**What to produce**.
Repeat exactly the lines below that lie between the line with "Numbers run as" and the line with "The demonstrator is", counting both of those lines as part of the answer.

**Data section**.
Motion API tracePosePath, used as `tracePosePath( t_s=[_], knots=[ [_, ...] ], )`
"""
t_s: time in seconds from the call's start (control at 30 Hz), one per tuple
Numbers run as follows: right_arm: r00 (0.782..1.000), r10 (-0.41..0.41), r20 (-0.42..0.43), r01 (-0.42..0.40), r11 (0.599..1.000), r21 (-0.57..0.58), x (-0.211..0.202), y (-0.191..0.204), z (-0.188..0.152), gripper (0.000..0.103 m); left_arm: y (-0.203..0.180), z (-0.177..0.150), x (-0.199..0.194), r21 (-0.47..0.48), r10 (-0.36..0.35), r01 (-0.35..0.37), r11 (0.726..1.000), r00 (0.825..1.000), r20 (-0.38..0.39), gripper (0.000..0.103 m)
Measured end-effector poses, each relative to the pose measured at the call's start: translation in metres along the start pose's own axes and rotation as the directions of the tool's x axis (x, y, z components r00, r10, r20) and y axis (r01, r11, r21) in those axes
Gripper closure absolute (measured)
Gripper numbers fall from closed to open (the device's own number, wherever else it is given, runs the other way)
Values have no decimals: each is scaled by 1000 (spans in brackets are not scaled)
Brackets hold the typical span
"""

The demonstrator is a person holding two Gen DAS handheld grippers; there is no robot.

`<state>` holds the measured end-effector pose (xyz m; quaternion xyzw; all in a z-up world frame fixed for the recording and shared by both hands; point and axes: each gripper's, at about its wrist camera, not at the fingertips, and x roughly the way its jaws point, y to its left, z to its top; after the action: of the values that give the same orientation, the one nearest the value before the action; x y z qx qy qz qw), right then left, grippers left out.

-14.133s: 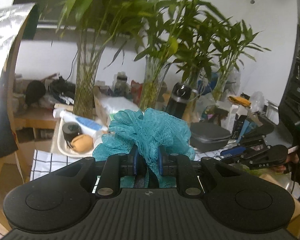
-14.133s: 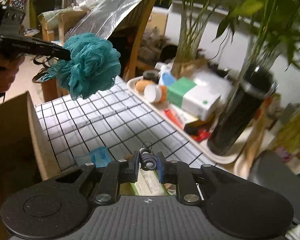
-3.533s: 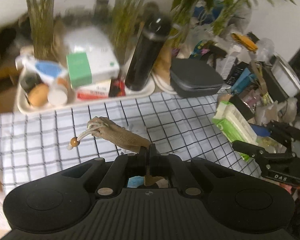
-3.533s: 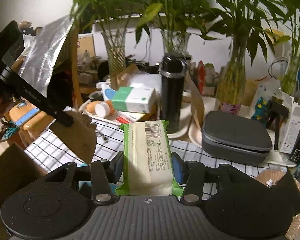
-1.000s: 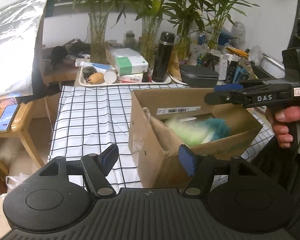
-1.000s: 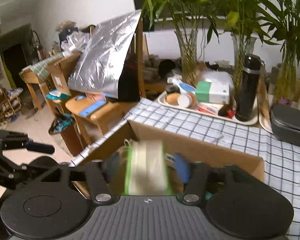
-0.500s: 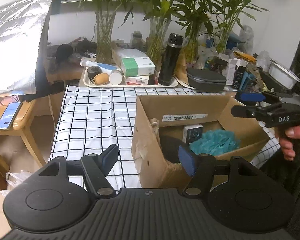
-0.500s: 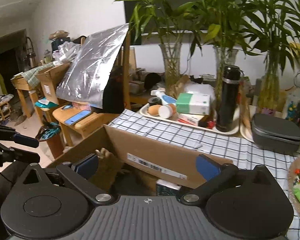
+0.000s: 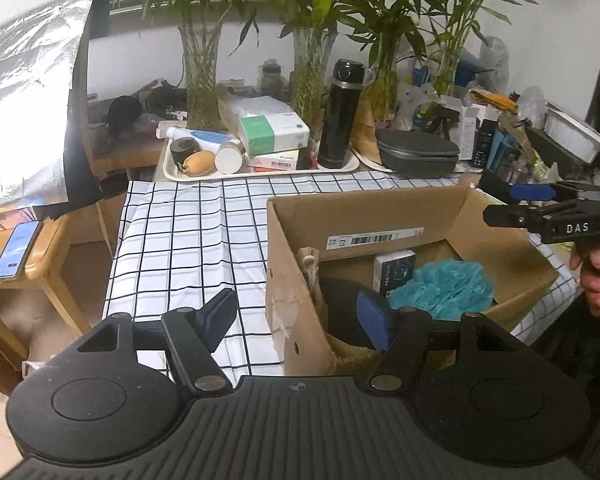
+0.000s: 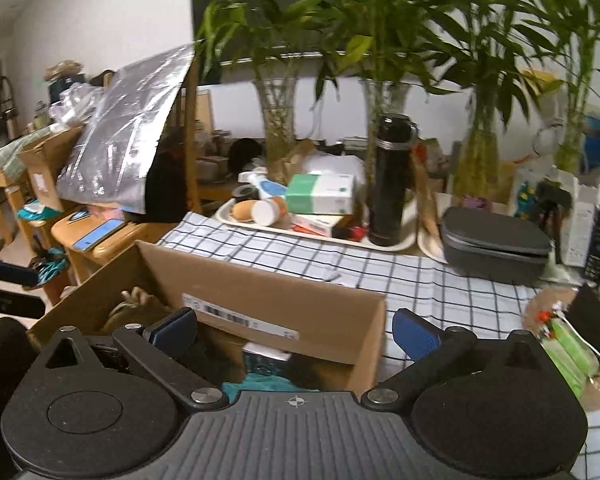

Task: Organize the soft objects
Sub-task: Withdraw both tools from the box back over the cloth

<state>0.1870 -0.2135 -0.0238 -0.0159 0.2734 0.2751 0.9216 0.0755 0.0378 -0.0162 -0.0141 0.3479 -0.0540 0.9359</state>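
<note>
An open cardboard box [image 9: 364, 216] stands on the checked tablecloth [image 9: 188, 240]. Inside it lie a teal mesh bath sponge [image 9: 440, 288], a tan cloth pouch [image 9: 310, 264] against the left wall and a small dark packet [image 9: 394, 270]. My left gripper [image 9: 296, 320] is open and empty, held in front of the box's near left corner. My right gripper [image 10: 292, 332] is open and empty above the box [image 10: 260, 300]; it also shows in the left wrist view [image 9: 540, 208] over the box's right rim. The pouch [image 10: 134, 306] and a bit of the sponge [image 10: 260, 382] show below it.
A white tray [image 9: 260, 170] at the table's back holds a green tissue box, a black flask [image 9: 340, 116] and small bottles. A grey case [image 9: 416, 152] lies beside it. Vases with bamboo stand behind. A wooden side table with a phone [image 9: 16, 248] is at the left.
A second ago the green wipes pack was dropping from my right gripper into the box. Both grippers have since drawn back slightly and stay open; the box contents lie still.
</note>
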Motion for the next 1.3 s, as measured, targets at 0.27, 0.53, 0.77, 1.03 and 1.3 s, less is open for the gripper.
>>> tracePosePath(
  t_s=[0.27,0.53,0.77,1.03,1.3],
  knots=[
    [999,-39,-19,39,999,13,4,-3,-2,0,0,3,4,3,3,-3,1000,1000,5,37],
    [996,-82,-44,82,997,14,9,-2,-1,0,1,5,5,-1,5,-5,1000,1000,8,37],
    [995,-98,-33,100,992,83,7,-13,1,0,3,9,9,-4,6,-6,1000,1000,13,37],
    [991,-130,-21,132,984,122,8,-23,5,0,6,17,18,-9,-6,6,1000,1000,28,37],
    [990,-137,-15,138,980,145,14,-39,15,0,8,32,34,11,-14,14,1000,999,34,37]
  ],
)
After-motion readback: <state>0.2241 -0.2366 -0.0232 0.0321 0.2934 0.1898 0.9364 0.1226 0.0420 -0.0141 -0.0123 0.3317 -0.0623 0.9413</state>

**Exercise solution**.
Numbers run as follows: right_arm: r00 (0.782..1.000), r10 (-0.41..0.41), r20 (-0.42..0.43), r01 (-0.42..0.40), r11 (0.599..1.000), r21 (-0.57..0.58), x (-0.211..0.202), y (-0.191..0.204), z (-0.188..0.152), gripper (0.000..0.103 m); left_arm: y (-0.203..0.180), z (-0.177..0.150), x (-0.199..0.194), r21 (-0.47..0.48), r10 (-0.36..0.35), r01 (-0.35..0.37), r11 (0.726..1.000), r00 (0.825..1.000), r20 (-0.38..0.39), gripper (0.000..0.103 m)
Measured end-effector poses, each relative to the pose measured at the call's start: translation in metres along the start pose's own axes and rotation as the directions of the tool's x axis (x, y, z components r00, r10, r20) and y axis (r01, r11, r21) in those axes
Gripper closure absolute (measured)
Gripper numbers fall from closed to open (the device's own number, wherever else it is given, runs the other way)
Values have no decimals: each is scaled by 1000 (spans in brackets are not scaled)
Brackets hold the typical span
"""

The demonstrator is a person holding two Gen DAS handheld grippers; there is no robot.

The exercise is done now.